Use a query other than "match_all". You can use a bool query with a must_not expression and put a "match" expression ion there for the status you want to ignore.

Hi Mark,

I don't think that is going to work.

Suppose I have 2 events:

id: 1, status: A, timestamp: 2020-05-05
id: 1, status: B, timestamp: 2020-04-04

If I filter out status A in the query, I'd get a bucket with the second event (status B).
What I really want is to filter out the bucket if the newest document (in this example, the first event) contains status A. So, the result of my query would be 0 buckets or a single empty bucket (with no hits).

Ah gotcha. Sounds like a “last known status” problem for which an entity centric index is best.

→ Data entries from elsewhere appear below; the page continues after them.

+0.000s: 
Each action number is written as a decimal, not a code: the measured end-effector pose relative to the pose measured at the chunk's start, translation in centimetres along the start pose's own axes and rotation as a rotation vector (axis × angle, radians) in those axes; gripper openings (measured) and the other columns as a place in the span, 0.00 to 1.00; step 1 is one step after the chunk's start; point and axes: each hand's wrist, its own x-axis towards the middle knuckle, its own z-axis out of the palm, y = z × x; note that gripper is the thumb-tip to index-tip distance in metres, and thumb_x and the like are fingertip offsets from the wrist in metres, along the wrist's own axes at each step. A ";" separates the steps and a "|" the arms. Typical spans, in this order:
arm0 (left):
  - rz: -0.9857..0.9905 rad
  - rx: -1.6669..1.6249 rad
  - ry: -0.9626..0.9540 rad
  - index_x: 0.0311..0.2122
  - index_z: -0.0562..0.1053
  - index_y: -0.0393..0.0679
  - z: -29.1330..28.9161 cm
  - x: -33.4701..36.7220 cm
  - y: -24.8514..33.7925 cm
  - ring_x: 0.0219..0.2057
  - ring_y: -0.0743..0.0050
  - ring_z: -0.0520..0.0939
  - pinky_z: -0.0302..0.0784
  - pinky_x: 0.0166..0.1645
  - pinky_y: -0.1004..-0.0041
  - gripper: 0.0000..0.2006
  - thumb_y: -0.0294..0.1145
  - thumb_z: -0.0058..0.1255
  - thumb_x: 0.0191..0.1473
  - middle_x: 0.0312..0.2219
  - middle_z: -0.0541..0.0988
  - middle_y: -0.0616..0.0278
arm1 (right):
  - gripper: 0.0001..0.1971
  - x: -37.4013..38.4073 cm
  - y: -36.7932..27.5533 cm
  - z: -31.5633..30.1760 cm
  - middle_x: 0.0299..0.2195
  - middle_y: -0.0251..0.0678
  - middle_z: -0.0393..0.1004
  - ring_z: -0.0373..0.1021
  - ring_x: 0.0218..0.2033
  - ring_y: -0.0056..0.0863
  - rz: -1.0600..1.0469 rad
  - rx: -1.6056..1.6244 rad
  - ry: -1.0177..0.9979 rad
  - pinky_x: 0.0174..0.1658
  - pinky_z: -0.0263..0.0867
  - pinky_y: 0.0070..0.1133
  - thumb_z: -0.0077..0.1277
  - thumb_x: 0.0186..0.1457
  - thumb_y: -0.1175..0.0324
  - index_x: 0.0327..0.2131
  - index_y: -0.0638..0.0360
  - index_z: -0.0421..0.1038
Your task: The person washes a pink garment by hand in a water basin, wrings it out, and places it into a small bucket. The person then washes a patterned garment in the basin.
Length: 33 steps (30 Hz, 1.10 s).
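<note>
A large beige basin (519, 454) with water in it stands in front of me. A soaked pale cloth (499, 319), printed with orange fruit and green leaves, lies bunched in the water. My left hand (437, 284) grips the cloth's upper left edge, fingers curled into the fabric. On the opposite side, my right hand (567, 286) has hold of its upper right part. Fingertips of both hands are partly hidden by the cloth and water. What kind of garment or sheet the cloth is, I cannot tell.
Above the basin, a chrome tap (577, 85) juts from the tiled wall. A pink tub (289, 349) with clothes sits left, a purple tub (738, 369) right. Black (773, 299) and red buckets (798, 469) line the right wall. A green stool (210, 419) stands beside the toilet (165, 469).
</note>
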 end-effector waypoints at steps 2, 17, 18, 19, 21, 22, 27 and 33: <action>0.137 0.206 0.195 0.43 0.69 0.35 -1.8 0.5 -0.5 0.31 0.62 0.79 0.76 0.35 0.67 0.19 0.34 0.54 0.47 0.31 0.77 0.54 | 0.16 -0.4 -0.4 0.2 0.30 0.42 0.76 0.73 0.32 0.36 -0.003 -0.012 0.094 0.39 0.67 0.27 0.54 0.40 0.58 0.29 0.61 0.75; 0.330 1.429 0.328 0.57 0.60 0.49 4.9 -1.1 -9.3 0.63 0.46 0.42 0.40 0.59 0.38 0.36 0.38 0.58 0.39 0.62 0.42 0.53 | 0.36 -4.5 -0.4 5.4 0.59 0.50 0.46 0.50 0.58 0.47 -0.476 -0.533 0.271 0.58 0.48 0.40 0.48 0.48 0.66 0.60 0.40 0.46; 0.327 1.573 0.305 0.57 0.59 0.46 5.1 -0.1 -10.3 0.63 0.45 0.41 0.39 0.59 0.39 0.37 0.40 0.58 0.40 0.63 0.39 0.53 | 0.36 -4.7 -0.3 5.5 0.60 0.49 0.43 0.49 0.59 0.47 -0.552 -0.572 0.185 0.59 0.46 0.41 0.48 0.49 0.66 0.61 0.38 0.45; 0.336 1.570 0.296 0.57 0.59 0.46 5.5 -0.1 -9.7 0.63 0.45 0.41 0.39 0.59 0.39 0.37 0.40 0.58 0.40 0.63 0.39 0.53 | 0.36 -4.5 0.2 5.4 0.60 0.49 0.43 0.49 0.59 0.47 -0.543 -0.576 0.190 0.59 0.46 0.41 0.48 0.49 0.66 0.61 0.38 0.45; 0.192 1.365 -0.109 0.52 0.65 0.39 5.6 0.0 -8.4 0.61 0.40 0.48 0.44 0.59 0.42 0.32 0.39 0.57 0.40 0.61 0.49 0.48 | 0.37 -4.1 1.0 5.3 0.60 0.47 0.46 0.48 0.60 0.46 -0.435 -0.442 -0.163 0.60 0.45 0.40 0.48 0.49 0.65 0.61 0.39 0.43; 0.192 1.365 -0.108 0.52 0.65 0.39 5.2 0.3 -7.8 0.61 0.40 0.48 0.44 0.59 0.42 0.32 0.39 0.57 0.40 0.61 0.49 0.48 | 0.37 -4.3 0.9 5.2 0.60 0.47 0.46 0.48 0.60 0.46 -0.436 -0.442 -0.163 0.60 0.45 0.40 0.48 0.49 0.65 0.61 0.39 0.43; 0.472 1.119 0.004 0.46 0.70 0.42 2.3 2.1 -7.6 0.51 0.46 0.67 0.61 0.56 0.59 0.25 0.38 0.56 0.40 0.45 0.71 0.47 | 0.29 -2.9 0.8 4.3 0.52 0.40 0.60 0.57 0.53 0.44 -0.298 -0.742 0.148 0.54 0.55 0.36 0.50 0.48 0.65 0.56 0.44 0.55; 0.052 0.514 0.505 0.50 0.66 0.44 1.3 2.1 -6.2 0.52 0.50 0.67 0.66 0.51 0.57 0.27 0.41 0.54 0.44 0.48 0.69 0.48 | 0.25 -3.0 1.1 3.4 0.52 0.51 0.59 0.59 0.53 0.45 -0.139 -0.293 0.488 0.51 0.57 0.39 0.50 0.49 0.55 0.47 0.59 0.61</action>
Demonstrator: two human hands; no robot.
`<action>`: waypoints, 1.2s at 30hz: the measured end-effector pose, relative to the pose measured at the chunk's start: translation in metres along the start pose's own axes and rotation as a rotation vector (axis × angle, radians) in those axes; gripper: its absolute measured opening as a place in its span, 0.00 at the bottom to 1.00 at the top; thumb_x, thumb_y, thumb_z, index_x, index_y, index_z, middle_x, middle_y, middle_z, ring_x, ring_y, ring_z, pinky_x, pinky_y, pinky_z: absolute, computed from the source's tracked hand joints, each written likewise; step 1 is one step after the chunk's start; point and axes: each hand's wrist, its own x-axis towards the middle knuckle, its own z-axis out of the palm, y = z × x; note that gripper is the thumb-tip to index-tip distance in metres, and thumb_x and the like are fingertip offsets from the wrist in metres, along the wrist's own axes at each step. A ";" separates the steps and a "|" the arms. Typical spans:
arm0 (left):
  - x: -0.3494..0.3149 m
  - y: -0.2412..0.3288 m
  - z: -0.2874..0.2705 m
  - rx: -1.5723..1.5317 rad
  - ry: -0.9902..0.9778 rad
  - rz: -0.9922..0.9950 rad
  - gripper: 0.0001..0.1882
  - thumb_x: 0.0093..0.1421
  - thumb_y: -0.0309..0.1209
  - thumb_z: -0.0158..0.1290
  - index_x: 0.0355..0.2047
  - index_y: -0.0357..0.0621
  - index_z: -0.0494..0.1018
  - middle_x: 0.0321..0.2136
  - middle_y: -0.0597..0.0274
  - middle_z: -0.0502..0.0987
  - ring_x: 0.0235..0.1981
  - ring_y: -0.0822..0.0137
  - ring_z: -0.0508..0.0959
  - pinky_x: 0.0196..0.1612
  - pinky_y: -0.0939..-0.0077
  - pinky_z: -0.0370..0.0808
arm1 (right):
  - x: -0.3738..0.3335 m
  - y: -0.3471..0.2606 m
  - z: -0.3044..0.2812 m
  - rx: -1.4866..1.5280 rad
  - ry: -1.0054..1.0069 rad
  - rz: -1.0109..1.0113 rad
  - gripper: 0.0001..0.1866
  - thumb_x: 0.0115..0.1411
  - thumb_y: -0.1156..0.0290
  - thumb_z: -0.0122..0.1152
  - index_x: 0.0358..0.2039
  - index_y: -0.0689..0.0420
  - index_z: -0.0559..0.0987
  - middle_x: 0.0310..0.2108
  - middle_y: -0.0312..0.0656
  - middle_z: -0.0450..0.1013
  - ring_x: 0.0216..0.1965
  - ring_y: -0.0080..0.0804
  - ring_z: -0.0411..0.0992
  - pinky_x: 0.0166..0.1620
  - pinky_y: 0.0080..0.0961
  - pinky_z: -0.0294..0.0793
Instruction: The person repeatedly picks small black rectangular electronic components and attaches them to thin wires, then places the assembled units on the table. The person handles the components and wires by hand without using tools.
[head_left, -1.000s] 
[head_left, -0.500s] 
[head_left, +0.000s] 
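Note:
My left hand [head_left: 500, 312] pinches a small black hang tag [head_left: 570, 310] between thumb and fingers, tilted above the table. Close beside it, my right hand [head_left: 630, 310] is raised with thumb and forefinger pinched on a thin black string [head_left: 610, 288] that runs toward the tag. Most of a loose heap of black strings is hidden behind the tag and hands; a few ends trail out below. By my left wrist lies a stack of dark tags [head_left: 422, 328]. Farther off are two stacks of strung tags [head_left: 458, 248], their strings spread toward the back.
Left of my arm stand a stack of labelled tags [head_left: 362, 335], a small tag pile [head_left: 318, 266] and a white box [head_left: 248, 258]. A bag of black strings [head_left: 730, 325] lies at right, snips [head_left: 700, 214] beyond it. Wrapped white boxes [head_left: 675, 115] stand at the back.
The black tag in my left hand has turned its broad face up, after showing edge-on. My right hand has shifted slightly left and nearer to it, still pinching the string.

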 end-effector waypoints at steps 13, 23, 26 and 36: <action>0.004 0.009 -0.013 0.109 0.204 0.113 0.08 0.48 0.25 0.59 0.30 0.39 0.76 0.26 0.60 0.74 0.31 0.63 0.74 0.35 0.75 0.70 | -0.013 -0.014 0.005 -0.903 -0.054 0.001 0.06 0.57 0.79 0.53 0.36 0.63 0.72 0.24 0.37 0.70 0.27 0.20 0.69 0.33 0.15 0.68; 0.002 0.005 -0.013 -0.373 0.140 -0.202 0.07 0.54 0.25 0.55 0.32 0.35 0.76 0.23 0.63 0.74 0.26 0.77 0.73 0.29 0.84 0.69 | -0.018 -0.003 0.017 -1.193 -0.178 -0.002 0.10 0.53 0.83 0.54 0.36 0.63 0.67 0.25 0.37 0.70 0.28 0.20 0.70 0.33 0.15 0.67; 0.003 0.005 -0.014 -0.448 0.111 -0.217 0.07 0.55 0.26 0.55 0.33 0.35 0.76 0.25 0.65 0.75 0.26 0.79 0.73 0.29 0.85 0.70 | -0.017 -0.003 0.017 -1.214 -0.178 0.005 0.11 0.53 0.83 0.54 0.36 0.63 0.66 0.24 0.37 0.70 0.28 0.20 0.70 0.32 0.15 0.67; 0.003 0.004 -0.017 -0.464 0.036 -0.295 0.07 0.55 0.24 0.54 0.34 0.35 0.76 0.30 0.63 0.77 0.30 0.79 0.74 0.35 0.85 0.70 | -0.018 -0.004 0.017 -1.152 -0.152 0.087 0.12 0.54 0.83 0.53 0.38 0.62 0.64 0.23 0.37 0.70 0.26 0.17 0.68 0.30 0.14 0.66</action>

For that see the transform api.

Thank you for the tip Mark :slightly_smiling_face:! Will look into that API.

Try with bucket selector https://www.elastic.co/guide/en/elasticsearch/reference/7.6/search-aggregations-pipeline-bucket-selector-aggregation.html

One of the issues with trimming via bucket selectors is that after trimming you may find you have no buckets left at all and have to go back and ask for more data with more searches. It can be a workable solution but depends on the data and the worst case scenario is very inefficient.

Hi Mark,

I tried to use the transform API but it doesn't seem to support top_hits aggregation.
https://www.elastic.co/guide/en/elasticsearch/reference/current/put-transform.html

How would you do it?

Hi,

please have a look at this painless example (This should also work in older versions).

For filtering out complete buckets/documents I suggest to use a drop processor that runs after the pivot. This can be done with an ingest pipeline, which you can specify as part of the transform destination.

Hi Hendrik,

I followed the painless example and I was able to transform the index into a "last document" index grouped by id.

As my source index is prefixed by the date the doc was put (sample indexes: docs-2020-05-25, docs-2020-04-24, ...), can I do the same for the index generated by the transform API?
I would like to generate indexes like: latest-doc-by-id-2020-05-25, latest-doc-by-id-2020-05-24, ...

Thanks,
Alex

Great that you found a solution, regarding your follow up question:

I am thinking of ingest again and using the set processor to set _index: https://www.elastic.co/guide/en/elasticsearch/reference/current/accessing-data-in-pipelines.html#accessing-metadata-fields.

The name for this index could be based on a field you create with transform, e.g. as part of the script.